▶ [Problem]
From the entries below, please gather each line containing the string "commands".

▶ [Data provided]
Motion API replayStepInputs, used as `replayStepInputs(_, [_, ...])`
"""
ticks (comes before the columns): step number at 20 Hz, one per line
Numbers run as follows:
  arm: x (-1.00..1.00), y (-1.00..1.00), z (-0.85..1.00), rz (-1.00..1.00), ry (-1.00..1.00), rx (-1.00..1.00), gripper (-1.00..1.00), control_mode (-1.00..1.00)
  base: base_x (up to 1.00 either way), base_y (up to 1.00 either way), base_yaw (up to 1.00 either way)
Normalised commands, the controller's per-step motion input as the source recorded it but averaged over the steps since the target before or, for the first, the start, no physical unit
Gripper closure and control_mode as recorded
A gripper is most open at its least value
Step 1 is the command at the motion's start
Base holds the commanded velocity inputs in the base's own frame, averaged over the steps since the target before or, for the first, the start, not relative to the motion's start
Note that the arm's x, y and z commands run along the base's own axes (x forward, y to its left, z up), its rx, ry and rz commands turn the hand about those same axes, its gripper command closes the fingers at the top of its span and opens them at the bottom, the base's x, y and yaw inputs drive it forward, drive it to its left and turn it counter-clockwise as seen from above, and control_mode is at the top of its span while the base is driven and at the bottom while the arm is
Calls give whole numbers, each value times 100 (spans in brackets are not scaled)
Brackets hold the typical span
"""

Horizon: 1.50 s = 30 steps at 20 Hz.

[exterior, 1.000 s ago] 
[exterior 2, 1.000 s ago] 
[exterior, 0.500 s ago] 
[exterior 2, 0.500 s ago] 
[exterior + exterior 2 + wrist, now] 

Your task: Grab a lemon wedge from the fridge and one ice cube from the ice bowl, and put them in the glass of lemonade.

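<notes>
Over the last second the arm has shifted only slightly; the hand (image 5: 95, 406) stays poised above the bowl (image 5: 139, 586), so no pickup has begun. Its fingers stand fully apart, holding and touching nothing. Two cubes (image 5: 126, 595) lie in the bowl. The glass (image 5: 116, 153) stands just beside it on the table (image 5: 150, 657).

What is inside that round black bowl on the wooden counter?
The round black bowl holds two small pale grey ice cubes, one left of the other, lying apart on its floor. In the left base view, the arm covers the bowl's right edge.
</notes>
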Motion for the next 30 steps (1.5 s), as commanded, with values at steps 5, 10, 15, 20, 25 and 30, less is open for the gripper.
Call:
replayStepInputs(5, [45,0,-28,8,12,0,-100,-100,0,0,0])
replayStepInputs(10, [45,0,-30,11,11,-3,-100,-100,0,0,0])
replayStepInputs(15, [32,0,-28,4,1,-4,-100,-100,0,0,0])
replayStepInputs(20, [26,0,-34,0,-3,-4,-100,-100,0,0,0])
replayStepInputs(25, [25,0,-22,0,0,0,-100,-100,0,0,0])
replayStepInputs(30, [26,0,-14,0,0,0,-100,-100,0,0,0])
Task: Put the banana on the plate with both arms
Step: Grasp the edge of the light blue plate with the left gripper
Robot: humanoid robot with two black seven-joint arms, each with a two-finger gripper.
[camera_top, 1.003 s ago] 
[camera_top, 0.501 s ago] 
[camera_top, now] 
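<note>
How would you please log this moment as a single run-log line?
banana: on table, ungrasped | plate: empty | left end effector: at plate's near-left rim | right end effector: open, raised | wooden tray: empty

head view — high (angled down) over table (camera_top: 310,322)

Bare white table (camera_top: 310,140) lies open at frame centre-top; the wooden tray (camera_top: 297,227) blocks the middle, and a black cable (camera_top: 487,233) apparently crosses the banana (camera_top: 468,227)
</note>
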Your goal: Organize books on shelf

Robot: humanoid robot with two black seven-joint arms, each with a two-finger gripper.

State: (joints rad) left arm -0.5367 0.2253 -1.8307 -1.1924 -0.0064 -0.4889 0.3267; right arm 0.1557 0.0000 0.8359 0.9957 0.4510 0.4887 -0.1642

▶ [Task result]
Normalised commands, the controller's per-step motion input as the source recorded it but averaged over the steps since the target before or, for the first, the start, no physical unit
Note that the arm's x, y and z commands run along the base's own axes (x forward, y to its left, z up), its rx, ry and rz commands turn the hand about those same axes, its gripper command closes the fingers at the top of its span and opens them at the bottom, the base's x, y and yaw inputs drive it forward, drive it to its left and turn it counter-clockwise as seen from above, and control_mode is at the top of its span while the base is driven and at the bottom while the arm is

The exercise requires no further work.